Als Norah Ingalls am Sonntagmorgen aufwachte, bemerkte sie als Erstes den goldenen Ehering an ihrem Finger. Sie war nicht verheiratet und war auch nie verheiratet gewesen. Sie war Single – und hatte sieben Monate alte Drillinge.

Danach stellte sie fest, dass ihr Kopf schmerzte. Anschließend entdeckte sie den sehr gut aussehenden Fremden, der neben ihr im Bett lag. Als sie sich plötzlich erinnerte, wurde sie von heftiger Panik ergriffen. Ihr Herz hämmerte wie wild. Erneut sah sie zu ihm hinüber.

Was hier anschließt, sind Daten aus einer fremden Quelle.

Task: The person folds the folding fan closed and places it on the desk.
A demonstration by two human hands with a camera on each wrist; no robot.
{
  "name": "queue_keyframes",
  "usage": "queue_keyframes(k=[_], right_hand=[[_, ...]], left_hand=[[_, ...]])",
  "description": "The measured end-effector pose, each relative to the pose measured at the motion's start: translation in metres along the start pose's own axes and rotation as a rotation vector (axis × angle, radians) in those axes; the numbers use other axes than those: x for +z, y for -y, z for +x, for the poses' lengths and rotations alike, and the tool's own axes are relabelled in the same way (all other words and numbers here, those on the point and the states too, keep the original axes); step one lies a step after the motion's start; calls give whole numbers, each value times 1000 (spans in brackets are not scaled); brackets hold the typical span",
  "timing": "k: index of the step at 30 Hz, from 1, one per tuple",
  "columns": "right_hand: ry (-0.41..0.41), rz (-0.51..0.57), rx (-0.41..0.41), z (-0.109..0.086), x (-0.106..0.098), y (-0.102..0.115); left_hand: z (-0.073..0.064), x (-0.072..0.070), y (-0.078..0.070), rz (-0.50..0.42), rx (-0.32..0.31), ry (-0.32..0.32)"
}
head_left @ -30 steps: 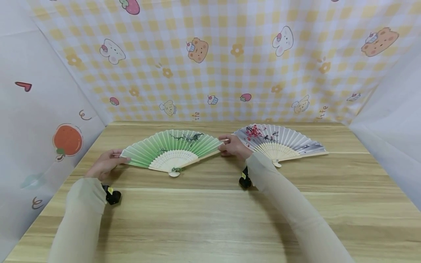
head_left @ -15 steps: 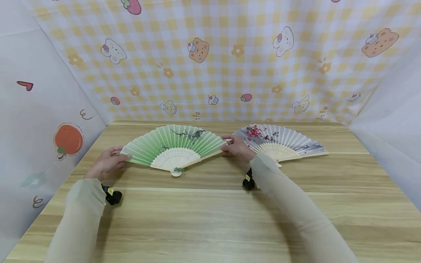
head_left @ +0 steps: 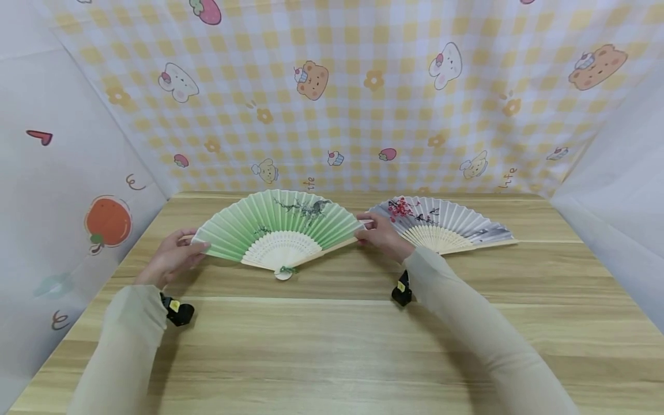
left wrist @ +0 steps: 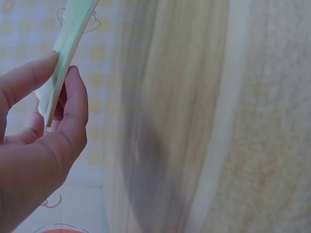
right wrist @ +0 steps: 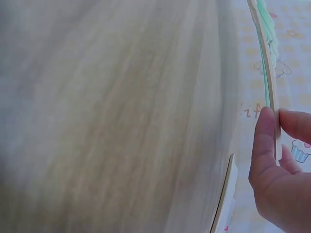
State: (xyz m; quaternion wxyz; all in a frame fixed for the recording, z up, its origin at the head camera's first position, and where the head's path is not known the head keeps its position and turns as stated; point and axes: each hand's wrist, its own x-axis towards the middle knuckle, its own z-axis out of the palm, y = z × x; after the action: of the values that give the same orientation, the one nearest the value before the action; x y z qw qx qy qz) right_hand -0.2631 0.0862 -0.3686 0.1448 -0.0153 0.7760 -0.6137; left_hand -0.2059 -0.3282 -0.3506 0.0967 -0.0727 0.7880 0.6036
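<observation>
Spread wide between both hands is a green folding fan (head_left: 280, 219) with a dark branch print, pale pierced ribs and a small green cord at its pivot. My left hand (head_left: 173, 256) pinches its left end between thumb and fingers; the left wrist view shows that grip on the fan's edge (left wrist: 73, 43). At the other end, my right hand (head_left: 383, 237) pinches the wooden outer rib (right wrist: 270, 73), as the right wrist view confirms. Beyond the right hand, a grey-white folding fan (head_left: 446, 222) with red blossoms lies spread on the table, its pivot hidden behind the right sleeve.
The wooden table (head_left: 311, 351) runs back to a yellow checked cloth (head_left: 342, 115) with cartoon prints. White cloth walls (head_left: 62, 190) close in the sides. A black wrist camera (head_left: 178, 312) hangs under the left sleeve, another black camera (head_left: 402, 289) under the right.
The green fan has risen and tilted to face the camera more, shifting slightly right. My right hand has moved a little right with it; the left has barely moved. The grey-white fan stays put.
</observation>
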Motion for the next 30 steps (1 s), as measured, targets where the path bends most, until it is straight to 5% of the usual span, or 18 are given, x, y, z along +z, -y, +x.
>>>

Er hatte kurze dunkle Haare und eine Narbe über der linken Augenbraue. Die Steppdecke bedeckte seinen Körper bis zum Bauchnabel. Der Waschbrettbauch war beeindruckend, die Brust fast unbehaart. Die Bizepse und Trizepse boten einen tollen Anblick. Dieser Mann trieb offensichtlich Sport oder er besaß eine Ranch.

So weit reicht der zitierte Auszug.